WHAT IS REQUIRED:
What you return should be exactly the lines from the one containing "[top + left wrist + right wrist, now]" down to the final line of the listing, with nothing else.

DATA FOR ANALYSIS:
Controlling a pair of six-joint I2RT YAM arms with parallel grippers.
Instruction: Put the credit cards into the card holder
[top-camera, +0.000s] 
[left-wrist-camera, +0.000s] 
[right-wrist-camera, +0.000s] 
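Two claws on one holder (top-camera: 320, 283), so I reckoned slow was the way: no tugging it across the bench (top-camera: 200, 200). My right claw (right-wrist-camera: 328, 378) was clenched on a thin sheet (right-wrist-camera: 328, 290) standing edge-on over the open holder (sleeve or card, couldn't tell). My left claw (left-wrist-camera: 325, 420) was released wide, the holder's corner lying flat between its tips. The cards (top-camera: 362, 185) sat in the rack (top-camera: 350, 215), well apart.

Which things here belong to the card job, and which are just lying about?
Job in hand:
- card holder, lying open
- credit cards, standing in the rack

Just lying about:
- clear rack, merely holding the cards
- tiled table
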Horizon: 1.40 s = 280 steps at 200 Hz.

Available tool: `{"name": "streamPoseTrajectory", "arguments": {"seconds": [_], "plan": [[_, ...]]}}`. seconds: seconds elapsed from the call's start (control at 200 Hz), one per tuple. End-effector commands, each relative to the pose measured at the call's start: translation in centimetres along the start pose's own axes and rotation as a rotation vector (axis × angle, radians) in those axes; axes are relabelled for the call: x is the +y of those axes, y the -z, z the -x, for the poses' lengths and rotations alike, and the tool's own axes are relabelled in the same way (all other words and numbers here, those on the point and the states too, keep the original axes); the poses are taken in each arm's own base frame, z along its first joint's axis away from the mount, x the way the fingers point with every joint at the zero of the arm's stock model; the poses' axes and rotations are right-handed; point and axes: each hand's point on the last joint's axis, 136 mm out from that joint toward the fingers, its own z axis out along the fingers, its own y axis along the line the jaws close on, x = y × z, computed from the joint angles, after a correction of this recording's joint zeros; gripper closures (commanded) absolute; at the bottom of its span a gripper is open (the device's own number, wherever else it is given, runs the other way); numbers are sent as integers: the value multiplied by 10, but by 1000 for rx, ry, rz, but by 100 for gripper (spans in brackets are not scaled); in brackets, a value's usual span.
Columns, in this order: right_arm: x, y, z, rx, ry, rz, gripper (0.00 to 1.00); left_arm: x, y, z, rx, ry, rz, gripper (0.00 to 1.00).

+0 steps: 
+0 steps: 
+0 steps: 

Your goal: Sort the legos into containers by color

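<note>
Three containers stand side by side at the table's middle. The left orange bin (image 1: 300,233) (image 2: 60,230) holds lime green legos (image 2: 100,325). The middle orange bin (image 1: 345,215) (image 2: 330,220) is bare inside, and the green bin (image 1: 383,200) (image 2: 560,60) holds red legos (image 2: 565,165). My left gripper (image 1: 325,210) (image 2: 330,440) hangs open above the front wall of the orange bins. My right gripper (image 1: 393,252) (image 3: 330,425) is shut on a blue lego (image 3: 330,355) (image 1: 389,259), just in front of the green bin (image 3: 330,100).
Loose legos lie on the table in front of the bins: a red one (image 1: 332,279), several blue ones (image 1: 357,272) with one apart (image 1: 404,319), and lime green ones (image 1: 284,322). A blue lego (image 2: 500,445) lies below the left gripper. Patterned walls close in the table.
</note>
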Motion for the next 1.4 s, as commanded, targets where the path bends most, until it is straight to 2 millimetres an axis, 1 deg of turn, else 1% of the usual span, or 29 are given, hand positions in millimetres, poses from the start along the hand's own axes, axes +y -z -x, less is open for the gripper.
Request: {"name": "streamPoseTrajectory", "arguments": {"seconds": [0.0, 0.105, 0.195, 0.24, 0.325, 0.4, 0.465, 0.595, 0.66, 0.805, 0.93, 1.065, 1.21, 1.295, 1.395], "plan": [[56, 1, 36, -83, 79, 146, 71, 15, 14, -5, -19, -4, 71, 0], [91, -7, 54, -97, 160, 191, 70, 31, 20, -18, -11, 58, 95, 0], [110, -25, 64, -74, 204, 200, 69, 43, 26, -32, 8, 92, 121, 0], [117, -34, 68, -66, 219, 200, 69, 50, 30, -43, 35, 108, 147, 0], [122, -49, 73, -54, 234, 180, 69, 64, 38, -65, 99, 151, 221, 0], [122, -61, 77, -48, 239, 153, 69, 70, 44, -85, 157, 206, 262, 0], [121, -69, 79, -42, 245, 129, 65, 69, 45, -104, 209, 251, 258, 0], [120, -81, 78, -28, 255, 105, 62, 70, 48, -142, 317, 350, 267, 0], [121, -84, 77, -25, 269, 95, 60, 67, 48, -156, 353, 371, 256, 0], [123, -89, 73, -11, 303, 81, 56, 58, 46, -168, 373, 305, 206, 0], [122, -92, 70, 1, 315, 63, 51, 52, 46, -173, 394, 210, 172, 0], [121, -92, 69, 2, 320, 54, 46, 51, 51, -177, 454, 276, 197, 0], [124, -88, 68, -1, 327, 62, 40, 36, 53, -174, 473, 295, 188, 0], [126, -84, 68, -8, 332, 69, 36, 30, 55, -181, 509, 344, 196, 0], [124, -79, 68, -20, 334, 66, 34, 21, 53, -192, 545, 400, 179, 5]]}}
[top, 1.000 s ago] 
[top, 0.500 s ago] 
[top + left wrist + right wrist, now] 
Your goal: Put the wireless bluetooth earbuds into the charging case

OUTPUT BELOW:
[top + left wrist + right wrist, now] 
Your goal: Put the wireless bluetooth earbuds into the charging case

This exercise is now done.